At Shelburne Farms, you expect to see pastures, gardens and orchards in abundance. The rolling 1,400-acre farm along Lake Champlain’s shoreline is on land that has been continuously farmed since the 1760’s and is a National Landmark property. So you might be startled to stumble upon the “solar orchard,” just past the market garden, in what was once a pasture where sheep grazed and is now a large array of solar panels. The solar orchard was installed last September on two acres of an unused, six-acre field that is projected to annually produce 150,000 kilowatt hours of electricity. That is about 25 percent of the approximately 600,000 kilowatt hours a year that the Farm currently uses.

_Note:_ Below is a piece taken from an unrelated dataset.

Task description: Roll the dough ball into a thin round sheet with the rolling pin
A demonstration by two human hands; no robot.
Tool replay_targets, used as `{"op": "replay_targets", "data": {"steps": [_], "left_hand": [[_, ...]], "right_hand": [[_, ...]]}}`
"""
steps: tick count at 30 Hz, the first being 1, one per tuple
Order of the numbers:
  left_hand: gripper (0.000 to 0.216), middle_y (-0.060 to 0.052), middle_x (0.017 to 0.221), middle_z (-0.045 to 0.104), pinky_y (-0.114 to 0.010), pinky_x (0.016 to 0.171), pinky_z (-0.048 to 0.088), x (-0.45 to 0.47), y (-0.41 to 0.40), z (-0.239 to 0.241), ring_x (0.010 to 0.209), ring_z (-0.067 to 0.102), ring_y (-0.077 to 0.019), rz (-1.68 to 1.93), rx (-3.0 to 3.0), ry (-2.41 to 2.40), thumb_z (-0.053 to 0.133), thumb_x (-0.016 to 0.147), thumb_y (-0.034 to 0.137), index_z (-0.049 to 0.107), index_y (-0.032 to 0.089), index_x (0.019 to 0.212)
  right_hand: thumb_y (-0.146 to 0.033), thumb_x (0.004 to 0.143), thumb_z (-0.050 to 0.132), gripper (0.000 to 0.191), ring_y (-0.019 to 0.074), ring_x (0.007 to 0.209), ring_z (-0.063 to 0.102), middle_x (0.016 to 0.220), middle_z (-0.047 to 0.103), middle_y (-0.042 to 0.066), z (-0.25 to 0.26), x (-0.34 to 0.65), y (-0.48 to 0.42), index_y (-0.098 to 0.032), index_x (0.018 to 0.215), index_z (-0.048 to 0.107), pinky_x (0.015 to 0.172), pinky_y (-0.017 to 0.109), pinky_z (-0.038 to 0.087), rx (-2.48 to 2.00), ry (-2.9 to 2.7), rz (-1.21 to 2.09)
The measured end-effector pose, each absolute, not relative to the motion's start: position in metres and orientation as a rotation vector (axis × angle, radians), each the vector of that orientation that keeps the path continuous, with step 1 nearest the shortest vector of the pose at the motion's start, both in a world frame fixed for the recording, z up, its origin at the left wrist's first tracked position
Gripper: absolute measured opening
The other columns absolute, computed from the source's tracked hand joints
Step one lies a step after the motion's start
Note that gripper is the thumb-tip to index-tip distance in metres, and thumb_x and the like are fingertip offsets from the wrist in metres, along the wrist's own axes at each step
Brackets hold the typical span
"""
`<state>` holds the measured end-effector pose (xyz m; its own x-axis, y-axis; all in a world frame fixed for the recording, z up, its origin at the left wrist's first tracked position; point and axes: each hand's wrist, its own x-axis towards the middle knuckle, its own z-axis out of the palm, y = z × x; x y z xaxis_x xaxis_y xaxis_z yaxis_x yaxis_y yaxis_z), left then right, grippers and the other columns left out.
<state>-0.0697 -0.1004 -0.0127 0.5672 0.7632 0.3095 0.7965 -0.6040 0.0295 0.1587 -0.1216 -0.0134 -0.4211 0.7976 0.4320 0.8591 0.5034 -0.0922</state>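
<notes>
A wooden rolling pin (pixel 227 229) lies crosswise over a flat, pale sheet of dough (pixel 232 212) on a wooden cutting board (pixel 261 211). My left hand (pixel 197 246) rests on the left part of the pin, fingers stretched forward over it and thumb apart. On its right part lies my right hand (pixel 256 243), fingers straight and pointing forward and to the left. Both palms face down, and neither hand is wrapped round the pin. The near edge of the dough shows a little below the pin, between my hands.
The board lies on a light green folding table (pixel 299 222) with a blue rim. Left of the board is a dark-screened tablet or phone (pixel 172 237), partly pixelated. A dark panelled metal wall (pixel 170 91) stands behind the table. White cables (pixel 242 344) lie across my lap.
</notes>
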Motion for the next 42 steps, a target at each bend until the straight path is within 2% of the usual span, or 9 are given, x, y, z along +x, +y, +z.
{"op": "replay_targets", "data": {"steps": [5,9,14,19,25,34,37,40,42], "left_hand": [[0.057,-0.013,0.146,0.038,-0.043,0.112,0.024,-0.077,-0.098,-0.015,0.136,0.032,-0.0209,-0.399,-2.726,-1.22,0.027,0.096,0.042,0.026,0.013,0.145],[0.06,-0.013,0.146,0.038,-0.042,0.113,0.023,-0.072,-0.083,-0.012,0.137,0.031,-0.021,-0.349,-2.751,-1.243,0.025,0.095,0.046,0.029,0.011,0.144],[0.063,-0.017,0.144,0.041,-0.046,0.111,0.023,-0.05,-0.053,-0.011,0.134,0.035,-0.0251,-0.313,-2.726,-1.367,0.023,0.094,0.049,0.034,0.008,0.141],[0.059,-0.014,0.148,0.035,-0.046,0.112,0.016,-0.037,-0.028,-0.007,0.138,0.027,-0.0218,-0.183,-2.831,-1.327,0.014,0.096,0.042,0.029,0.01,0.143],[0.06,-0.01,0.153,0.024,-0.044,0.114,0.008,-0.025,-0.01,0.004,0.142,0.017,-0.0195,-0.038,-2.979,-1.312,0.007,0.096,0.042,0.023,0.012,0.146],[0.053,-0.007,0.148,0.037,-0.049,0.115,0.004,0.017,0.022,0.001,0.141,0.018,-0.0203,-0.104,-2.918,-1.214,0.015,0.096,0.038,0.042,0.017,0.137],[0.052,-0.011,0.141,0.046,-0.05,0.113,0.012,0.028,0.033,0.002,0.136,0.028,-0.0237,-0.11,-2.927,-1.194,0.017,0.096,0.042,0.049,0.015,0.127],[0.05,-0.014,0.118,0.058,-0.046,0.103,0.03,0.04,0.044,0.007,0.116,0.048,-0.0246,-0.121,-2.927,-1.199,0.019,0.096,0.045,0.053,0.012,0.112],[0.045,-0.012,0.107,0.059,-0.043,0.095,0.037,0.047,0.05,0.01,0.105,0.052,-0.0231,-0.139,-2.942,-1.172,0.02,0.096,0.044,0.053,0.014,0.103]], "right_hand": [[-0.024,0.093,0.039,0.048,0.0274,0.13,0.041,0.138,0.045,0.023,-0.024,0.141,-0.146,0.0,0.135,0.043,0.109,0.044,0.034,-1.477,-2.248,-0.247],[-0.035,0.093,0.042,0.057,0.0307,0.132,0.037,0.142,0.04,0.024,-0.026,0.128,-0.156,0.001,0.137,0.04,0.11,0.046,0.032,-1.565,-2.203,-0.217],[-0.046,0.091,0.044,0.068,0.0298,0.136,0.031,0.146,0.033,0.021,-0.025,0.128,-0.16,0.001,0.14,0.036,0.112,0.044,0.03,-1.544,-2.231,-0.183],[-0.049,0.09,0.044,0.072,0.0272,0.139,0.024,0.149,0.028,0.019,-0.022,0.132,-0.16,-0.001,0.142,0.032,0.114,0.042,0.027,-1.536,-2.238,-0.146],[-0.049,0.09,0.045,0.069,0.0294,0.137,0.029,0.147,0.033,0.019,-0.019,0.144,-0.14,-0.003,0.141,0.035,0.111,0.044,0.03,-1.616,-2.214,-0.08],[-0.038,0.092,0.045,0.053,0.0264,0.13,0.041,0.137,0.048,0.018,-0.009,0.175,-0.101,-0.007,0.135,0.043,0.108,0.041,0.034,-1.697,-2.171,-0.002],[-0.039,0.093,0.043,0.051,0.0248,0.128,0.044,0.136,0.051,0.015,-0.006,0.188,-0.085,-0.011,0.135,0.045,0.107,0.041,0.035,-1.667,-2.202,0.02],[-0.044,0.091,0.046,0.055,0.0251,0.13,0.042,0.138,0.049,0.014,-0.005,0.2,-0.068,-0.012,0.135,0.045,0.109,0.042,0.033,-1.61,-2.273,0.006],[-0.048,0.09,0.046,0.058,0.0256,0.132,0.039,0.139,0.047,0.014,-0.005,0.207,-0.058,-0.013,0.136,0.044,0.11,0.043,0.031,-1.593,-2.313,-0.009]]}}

The solar orchard is a partnership project with Green Mountain Power, a major Vermont utility company. GMP installed the equipment, built the inverter house, and owns the power it produces which goes to the grid. The farm purchases the power at GMP’s going rate but, “we know that the farm uses all of it before it can get back to Shelburne,” says Marshall Webb, the Farm’s Woodlands and Special Projects Manager.
The site is ideal for solar, according to Webb: It has good southern exposure, it’s on a road, and it’s near a three-phase power line. It’s very close to The Inn where many of the Farm’s visitors stay and to the Coach Barn where most events take place. “We want to produce energy right here and have people see it,” Webb states, “because Shelburne Farms is committed to renewables, to pushing the envelope, and setting an example. We don’t tout ourselves as a model, but we like to be in the forefront.”
The project had a serendipitous beginning: The utility company happened to be looking for a place to construct a 150,000 kW solar field, and the Farm had both the perfect field and a commitment to renewable energy. Webb calls the project a “win-win” for both GMP and Shelburne Farms. Gradually, Shelburne Farms will expand the field for its own use, using the existing GMP infrastructure.
For GMP, not losing energy in the line has value too. Line loss can be significant and is reduced by distributing energy production throughout its service area. During peak usage in the summer, the solar orchard is cranking and offsets the need for the utility company to purchase expensive power on the spot market. For Shelburne Farms, the ultimate goal is to be 100 percent renewably powered by 2020, if possible.
Toward that goal, another 50 kW field adjacent to the GMP panels is planned for this fall. There’s space for an additional 300 kWs of panels in the field, and the Shelburne Farms portion of the orchard will grow incrementally over time. The Farm’s new installation will use the existing 500 kW capacity transformer, saving on infrastructure costs—and more in mowing costs too: sheep will once again graze in that pasture among solar panels.
How’s the project working out so far? Webb listed the criteria for success: It would “reduce the Farm’s carbon footprint; it would have a sensible economic payback,” and as a bonus, it would have “an educational value” which the Farm can share with everyone. So far, so good.